Calcium carbonate corrosivity in an Alaskan inland sea
- 1Ocean Acidification Research Center, School of Fisheries and Ocean Sciences, University of Alaska Fairbanks, Fairbanks, Alaska, USA
- 2National Oceanic and Atmospheric Administration, Pacific Marine Environmental Laboratory, Seattle, Washington, USA
Abstract. Ocean acidification is the hydrogen ion increase caused by the oceanic uptake of anthropogenic CO2, and is a focal point in marine biogeochemistry, in part, because this chemical reaction reduces calcium carbonate (CaCO3) saturation states (Ω) to levels that are corrosive (i.e., Ω ≤ 1) to shell-forming marine organisms. However, other processes can drive CaCO3 corrosivity; specifically, the addition of tidewater glacial melt. Carbonate system data collected in May and September from 2009 through 2012 in Prince William Sound (PWS), a semienclosed inland sea located on the south-central coast of Alaska and ringed with fjords containing tidewater glaciers, reveal the unique impact of glacial melt on CaCO3 corrosivity.
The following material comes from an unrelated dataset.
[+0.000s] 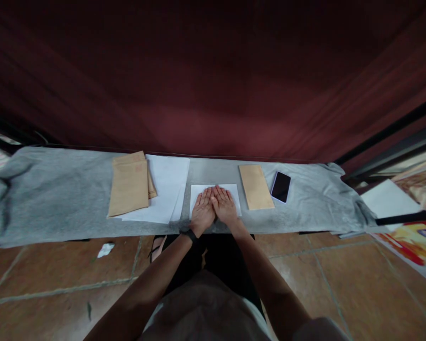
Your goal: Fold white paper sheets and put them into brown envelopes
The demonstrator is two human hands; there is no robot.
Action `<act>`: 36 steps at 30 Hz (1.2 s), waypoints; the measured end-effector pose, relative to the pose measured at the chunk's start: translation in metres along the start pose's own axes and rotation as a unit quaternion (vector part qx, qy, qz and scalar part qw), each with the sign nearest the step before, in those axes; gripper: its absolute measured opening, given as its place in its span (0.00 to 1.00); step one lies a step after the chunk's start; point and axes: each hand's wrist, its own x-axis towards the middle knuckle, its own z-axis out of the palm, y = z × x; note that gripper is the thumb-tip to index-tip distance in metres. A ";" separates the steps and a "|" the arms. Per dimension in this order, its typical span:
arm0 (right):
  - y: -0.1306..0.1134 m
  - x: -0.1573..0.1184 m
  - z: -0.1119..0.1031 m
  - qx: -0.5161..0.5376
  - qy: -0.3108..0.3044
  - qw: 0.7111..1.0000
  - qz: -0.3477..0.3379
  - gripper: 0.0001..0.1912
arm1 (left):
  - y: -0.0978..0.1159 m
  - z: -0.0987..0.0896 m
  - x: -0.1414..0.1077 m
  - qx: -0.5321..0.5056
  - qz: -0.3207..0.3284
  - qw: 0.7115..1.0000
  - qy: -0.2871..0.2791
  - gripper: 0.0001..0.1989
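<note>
My left hand point(203, 209) and my right hand point(225, 205) lie flat, side by side and touching, on a white sheet of paper point(236, 193). Their fingers stretch away from me, and much of the sheet is hidden beneath them. To the right of the sheet lies a brown envelope point(256, 187). Larger white sheets point(166, 189) sit to the left, partly under a pile of brown envelopes point(129, 187).
A phone point(280, 187) with a dark screen lies right of the single envelope. Grey cloth point(64, 194) covers the narrow table, and a dark red panel point(213, 123) rises along its far edge. A crumpled white scrap point(105, 250) is on the tiled floor.
</note>
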 end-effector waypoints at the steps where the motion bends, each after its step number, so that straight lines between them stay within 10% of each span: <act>1: 0.002 -0.001 0.000 -0.005 -0.001 1.000 0.001 0.27 | -0.001 0.000 0.001 -0.004 -0.008 1.000 0.003 0.30; 23: 0.031 -0.048 -0.010 -0.032 0.077 0.994 0.065 0.31 | -0.014 -0.016 -0.025 -0.030 -0.095 0.993 0.062 0.30; 36: -0.012 -0.060 -0.013 -0.013 -0.011 1.000 -0.023 0.28 | 0.025 0.000 -0.071 -0.002 0.070 0.997 0.023 0.31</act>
Initial limited sampling was expanded in September 2011 to span large portions of the western and central sound, and included two fjords proximal to tidewater glaciers: Icy Bay and Columbia Bay. The observed conditions in these fjords affected CaCO3 corrosivity in the upper water column (< 50 m) in PWS in two ways: (1) as spring-time formation sites of mode water with near-corrosive Ω levels seen below the mixed layer over a portion of the sound, and (2) as point sources for surface plumes of glacial melt with corrosive Ω levels (Ω for aragonite and calcite down to 0.60 and 1.02, respectively) and carbon dioxide partial pressures (pCO2) well below atmospheric levels. CaCO3 corrosivity in glacial melt plumes is poorly reflected by pCO2 or pHT, indicating that either one of these carbonate parameters alone would fail to track Ω in PWS. The unique Ω and pCO2 conditions in the glacial melt plumes enhances atmospheric CO2 uptake, which, if not offset by mixing or primary productivity, would rapidly exacerbate CaCO3 corrosivity in a positive feedback. The cumulative effects of glacial melt and air–sea gas exchange are likely responsible for the seasonal reduction of Ω in PWS, making PWS highly sensitive to increasing atmospheric CO2 and amplified CaCO3 corrosivity.